Erano passate due settimane e mezzo da quel giorno, ma il ricordo e le imprecazioni di Ashton alle prese con le bacchette e con il cibo cinese erano ancora vivide nella mia mente, come ogni secondo passato in quell’arco di tempo che era volato tra i nostri tocchi di labbra e carezze.
Le ferite sul suo polso, quelle più rosse e recenti, erano quasi del tutto scomparse e, ogni qual volta mi ci cadesse l’occhio, mi sentivo fiera di me stessa e sentivo che quella sensazione d’esser nel perenne errore s’alleviava, lasciando spazio al compiacimento e all’orgoglio che provavo nel vedere quello spettacolo che era il suo sorriso vivo e sincero.
Nel frattempo i miei capelli avevano subito un’intensa seduta dal parrucchiere, che li aveva accorciati leggermente, eliminando le divertenti doppie punte \ passatempo, e aveva ristabilito l’ordine di quel colore che tanto amavo, ma che non sapevo definire con certezza.
Mi strinsi nel vestito stretto, ispezionando allo specchio il tutto che componeva il mio outfit, sperando che il leggero rigonfiamento di grasso non si notasse più di tanto e osservando come quel colore chiaro si addicesse perfettamente a quello bronzeo della mia pelle.
“Sei pronta?” chiese colui che riconobbi essere Ashton, illuminando leggermente la stanza da letto con lo spicchio di luce che s’intromise per la porta, che fu bloccata dallo strillo che cacciai.

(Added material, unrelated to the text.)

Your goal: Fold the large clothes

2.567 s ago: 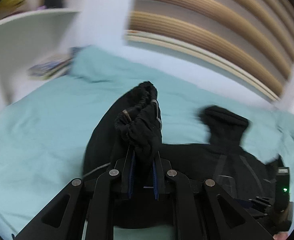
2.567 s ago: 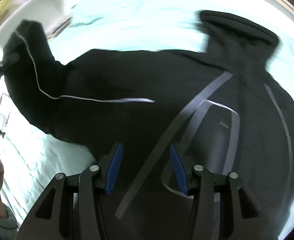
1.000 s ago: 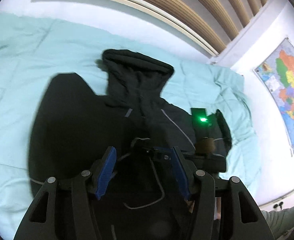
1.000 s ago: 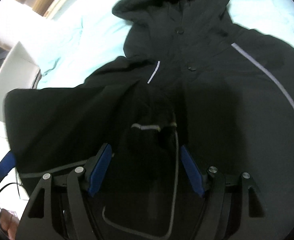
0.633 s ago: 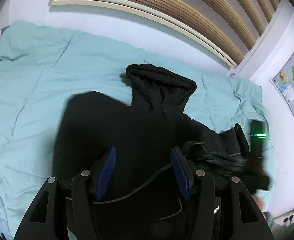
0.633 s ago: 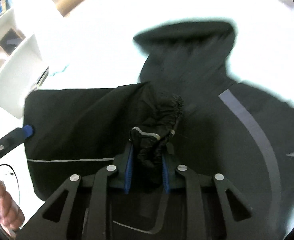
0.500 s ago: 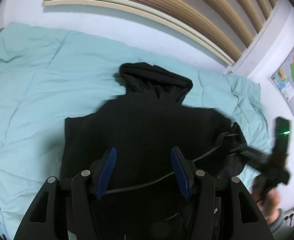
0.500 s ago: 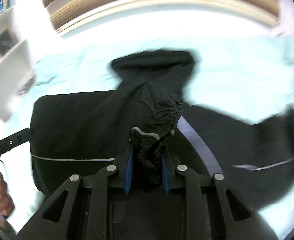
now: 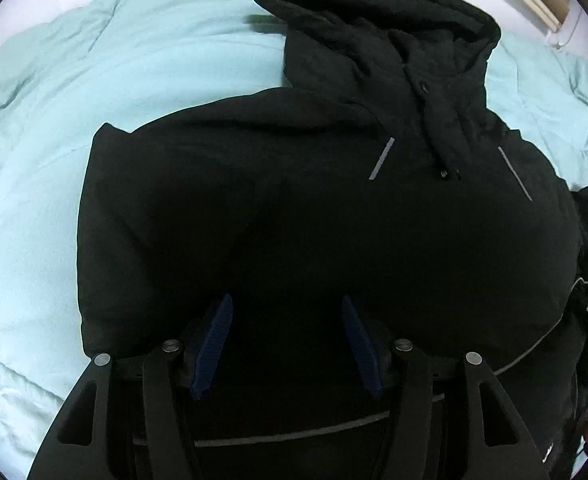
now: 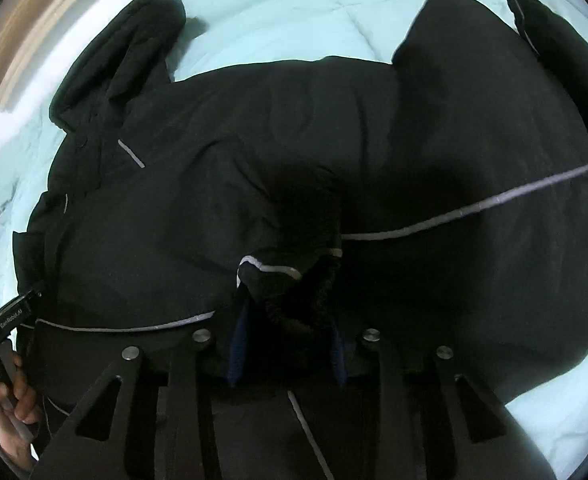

“No! Non guardare!” gridai ridendo, avventandomi sulla porta e chiudendola in un tonfo.
“Ma perché?! Mica ci dobbiamo sposare eh!” rise oltre il legno, e giurai su me stessa che anche quel giorno, prima o poi- sperando più nel prima-, sarebbe arrivato.
“Shh! – lo zittii scherzosa, muovendo quella risata nel suo petto, che rendeva tutto più bello – Piuttosto, chiamami Michael!” ordinai a mo’ di dittatrice, avvicinandomi nuovamente allo specchio che il riccio aveva appositamente comprato e posto per me.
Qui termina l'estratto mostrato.